It's a hot day in mid summer. A handful of students play Frisbee on Boston University's Marsh Plaza; sunbathers dot the lawn behind the chapel, a few more ride by on bikes. Except for the steady swish of cars on Storrow Drive, the campus is still — downright lethargic.
Inside the mostly empty George Sherman Union (GSU), two gray-haired ladies drink Starbucks coffee from paper mugs. A tall, elegant woman with snow-white hair makes her way up the open stairway in the lobby. At 10:50 am, the coffee drinkers rise and follow her.
Upstairs, a stylish middle-aged woman dressed all in white waits for her husband. He stops to chat with another couple as they pass him on the stairs.
These are the BU Evergreeners — chatty and well-dressed, brandishing ballpoints and Starbucks, they're here for the 11 am lecture on "Edward Hopper and His Contemporaries" in the GSU's Conference Auditorium.
Hair flying, Professor Jonathan Ribner bolts up the isle on the left. He spreads his notes on the podium and looks out over an audience of nearly 70. Rarely are his undergrads so captivated. The talking lulls to a murmur.
Seminars such as this one cost from $30 to $60 and last several weeks. They're devoted to a variety of subjects, generally focused in the liberal arts, and are offered year-round. For $75 per course, Evergreen students can also audit any undergraduate or graduate course offered in the BU catalog.
Evergreen is one of several Boston-area programs catered specifically to senior citizens. It attracts upwards of 300 people per year, ages 58 and older, and the size of the student body is rising steadily.
Across the river, the Harvard Institute of Learning in Retirement (HILR), a peer-teaching program with more than 500 participants is now so popular that it turns away people. Brandeis has its own version, the Bernard Osher Lifelong Learning Institute (Bolli), and there are dozens of other continuing-ed programs open to everyone — including senior citizens — at schools all over Greater Boston.

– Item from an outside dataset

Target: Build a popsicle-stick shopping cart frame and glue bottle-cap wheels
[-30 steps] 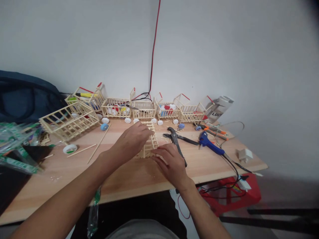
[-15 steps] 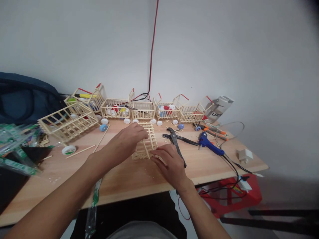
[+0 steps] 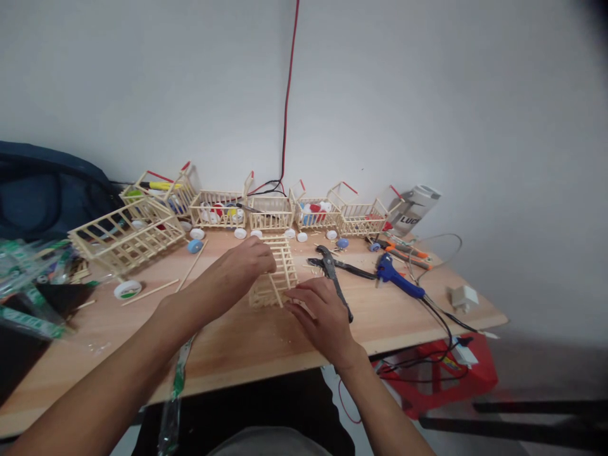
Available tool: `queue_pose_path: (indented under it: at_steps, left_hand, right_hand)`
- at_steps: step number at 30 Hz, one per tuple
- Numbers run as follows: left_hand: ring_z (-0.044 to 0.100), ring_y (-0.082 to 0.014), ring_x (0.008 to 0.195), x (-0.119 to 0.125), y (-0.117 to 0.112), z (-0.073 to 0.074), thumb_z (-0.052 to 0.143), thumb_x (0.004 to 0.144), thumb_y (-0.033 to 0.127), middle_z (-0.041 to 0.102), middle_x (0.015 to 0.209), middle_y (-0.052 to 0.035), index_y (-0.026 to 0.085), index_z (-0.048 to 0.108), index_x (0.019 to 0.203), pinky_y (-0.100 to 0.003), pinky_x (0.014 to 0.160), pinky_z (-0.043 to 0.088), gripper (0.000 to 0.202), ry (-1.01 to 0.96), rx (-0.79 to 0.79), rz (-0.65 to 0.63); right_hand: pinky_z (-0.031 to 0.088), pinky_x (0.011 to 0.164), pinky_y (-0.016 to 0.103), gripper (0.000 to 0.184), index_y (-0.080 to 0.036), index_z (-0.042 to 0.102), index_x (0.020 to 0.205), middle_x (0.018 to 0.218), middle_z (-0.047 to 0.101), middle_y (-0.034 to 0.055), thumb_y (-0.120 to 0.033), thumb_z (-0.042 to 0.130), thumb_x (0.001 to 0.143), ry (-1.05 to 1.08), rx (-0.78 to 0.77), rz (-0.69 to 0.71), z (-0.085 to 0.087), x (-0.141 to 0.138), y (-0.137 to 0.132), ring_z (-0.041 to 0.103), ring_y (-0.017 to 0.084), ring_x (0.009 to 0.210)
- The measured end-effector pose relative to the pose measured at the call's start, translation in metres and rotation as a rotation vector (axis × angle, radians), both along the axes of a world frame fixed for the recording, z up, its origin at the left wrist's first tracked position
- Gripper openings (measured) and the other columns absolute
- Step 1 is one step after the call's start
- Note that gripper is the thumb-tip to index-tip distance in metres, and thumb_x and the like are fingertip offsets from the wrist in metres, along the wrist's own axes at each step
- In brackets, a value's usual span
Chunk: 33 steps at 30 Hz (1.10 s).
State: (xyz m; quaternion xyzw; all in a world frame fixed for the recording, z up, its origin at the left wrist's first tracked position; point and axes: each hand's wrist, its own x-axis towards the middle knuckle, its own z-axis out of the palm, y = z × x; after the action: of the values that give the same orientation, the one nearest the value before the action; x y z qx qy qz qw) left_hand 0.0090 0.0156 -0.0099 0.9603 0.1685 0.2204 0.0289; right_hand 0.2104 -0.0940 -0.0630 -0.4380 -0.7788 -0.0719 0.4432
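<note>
Left hand: fingers curled narrow over the upper left edge of the stick frame, holding it. The frame stands directly under and just beyond those fingertips, leaning a little away from us.

Right hand: fingertips drawn close together and touching the frame's near lower corner. Pinching or only pressing, we cannot tell. The frame lies between the two sets of fingers, its base on the table.

Just right of the right-hand fingers: black pliers, lying flat. Further right of them, a blue glue gun with its lead trailing off the table edge, then a small white plug.

Well left of the left-hand fingers: two thin skewers, a roll of tape and a larger stick crate tipped on its side.

Beyond both sets of fingers, along the wall: a row of stick carts with red handle tips and bottle-cap wheels, some holding coloured caps. A red and black cable runs up the wall above them.

Table is pale wood with crumbs and offcuts near the fingers. Plain grey-white wall. A red stool sits below the table's right end.

Frame itself: pale, thin sticks, ladder-like rungs between uprights, open on top
</note>
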Motion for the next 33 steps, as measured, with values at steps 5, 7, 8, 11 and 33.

After years spent toiling in offices, raising families, and paying taxes, the Evergreen students seem thrilled to be back at school. It's as though they've come full circle — arriving back at the last time they felt free of responsibility. Unlike their late-teen undergraduate counterparts, though, they haven't got the pressures of young adulthood looming over them.
Definitely old school
Lori Wassermann, a slender 67-year-old with brown pixie-cut hair, has been attending Evergreen seminars for nearly four years. She's been to lectures on film, jazz, architecture, and American lit, and plans to audit music courses at BU once she retires.
No stranger to academia, Wassermann has two graduate degrees from Harvard and a double major in English and math from Pennsylvania's Bucknell University.
When she decided to continue her studies, she chose Evergreen because it was affordable and gave her access to BU professors, as opposed to, say HILR and other peer programs, where "members" teach and mentor each other.
"The BU one suits me so well," she says, seated in a study lounge upstairs at the GSU. "They don't talk down to you; they assume that the people are bright, and so you learn a lot. It isn't just a time filler. A lot of programs just sort of assume retirees only want to know about trips they can take."
Apart from the professors, the Evergreeners themselves attract Wassermann to the program. "I'm fascinated by the people who attend," she says. "I think the audience questions are amazing and educated, and I'm so impressed by the kinds of people we have in the Boston area."
Phyllis White, an effervescent former-teacher in her mid 60s, has audited more than 40 courses at BU — at least 10 on art history, every single Middle Eastern–studies class, and dozens on international relations.
"I know so many of the professors; I've become like a groupie to some of them," she says. "I didn't take a class last year because there was nothing left to take. I'd have to repeat. I've had Dr. Ribner. I've had them all."
White describes being in graduate seminars where the Evergreen students outnumbered the graduates 12 to six. She once took an art-history course from a professor whose daughter she'd taught in elementary school.
Despite her ambitious course load, she's not interested in getting another degree.
"Now I just want to go and listen. If I want to read the course material I read it. If I don't, I don't have to."
Seventy-five-year-old Cal Kolbe, the abovementioned woman with snow-white hair, was graduated from BU 50 years ago with a degree in English. Years later, she went back to school and got an MEd.
As a retired academic editor and writer, Kolbe was drawn to BU's Editorial Institute, a full-spectrum program in writing, publication, and literary editing. Since joining Evergreen four years ago, she's audited one course per semester.